Bedienen? Of bedienden? Iedereen is er intussen wel achter dat sociale controle in een geïndividualiseerde en anonieme samenleving alleen werkt als ze wordt ondersteund door effectief formeel toezicht. Overal worden dus nieuwe toezichtstructuren ingesteld of oude van stal gehaald. Van harte gaat het niet, het is een en al hink-stap-sprong en Echternachprocessie wat de klok slaat. Recordhouders zijn de accountants - de controleurs zelf. De opeenvolging van steeds weer tekortschietende initiatieven om het toezicht op deze beroepsgroep op orde te krijgen, is grotesk.

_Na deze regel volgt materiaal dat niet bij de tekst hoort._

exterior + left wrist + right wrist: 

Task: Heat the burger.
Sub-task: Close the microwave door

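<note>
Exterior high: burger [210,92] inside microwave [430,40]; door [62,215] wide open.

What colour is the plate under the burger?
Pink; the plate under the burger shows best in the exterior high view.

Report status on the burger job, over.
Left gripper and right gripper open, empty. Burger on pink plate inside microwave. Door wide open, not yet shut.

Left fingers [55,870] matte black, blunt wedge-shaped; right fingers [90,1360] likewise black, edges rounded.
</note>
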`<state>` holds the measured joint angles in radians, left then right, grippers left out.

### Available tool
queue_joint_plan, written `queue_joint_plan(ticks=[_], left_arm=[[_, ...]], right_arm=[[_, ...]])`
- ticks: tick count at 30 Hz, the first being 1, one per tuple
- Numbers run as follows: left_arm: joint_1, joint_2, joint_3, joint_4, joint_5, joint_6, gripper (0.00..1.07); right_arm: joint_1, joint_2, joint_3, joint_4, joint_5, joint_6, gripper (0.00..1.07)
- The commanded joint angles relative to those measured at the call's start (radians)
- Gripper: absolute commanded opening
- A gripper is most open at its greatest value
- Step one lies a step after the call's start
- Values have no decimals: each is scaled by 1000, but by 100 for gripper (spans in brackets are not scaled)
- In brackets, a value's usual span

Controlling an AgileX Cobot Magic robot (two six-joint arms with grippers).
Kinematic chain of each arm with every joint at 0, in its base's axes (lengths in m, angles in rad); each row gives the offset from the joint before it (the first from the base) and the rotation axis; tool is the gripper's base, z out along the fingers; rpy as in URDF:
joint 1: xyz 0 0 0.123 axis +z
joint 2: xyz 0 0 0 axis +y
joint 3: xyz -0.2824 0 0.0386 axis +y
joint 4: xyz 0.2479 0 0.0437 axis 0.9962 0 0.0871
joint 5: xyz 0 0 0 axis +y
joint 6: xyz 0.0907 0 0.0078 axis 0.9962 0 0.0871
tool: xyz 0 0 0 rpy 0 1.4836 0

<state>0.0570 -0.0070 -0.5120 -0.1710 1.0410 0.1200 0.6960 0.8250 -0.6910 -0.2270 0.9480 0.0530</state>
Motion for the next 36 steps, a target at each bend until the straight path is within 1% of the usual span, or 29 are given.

Of kunnen we ook op een andere manier de weg inslaan naar een samenleving waar sociale controle soepel en met mate wordt uitgeoefend, en waar de aso variant geen kans krijgt? In het debat over de 'participatiemaatschappij' komt dit aspect niet vaak aan de orde. Modieuze kreten als 'burgerinitiatief' en 'eigen kracht' staan vooral voor leuke dingen voor en door de mensen; de gedachte aan het beïnvloeden van elkaars gedrag wordt nog steeds een beetje eng gevonden.
Het is de moeite waard deze gedragscomponent van een meer op kleinschaligheid en zelfvoorziening gerichte maatschappelijke ordening verder te doordenken. Bij de 'onderlinge' verzekeringsmaatschappijtjes die aan de wieg stonden van de huidige zorggiganten was sociale controle ook van doorslaggevend belang. Wie een onverantwoord gebruik maakte van zo'n regeling, kon er op rekenen dat hij daarop door zijn dorpsgenoten of collega's werd 'afgerekend'. Zij voelden zich als premiebetalers immers direct benadeeld.
Is het denkbaar dat de leden van de nieuwe 'broodfondsen', stadstuinen en aanverwante kleinschalige arrangementen opnieuw deze onvervaardheid zullen opbrengen? Dat ze dat Postbankliedje zullen omdraaien en elkaar op dat hele kleine stukje aarde van een stadstuin de wetten durven voorschrijven?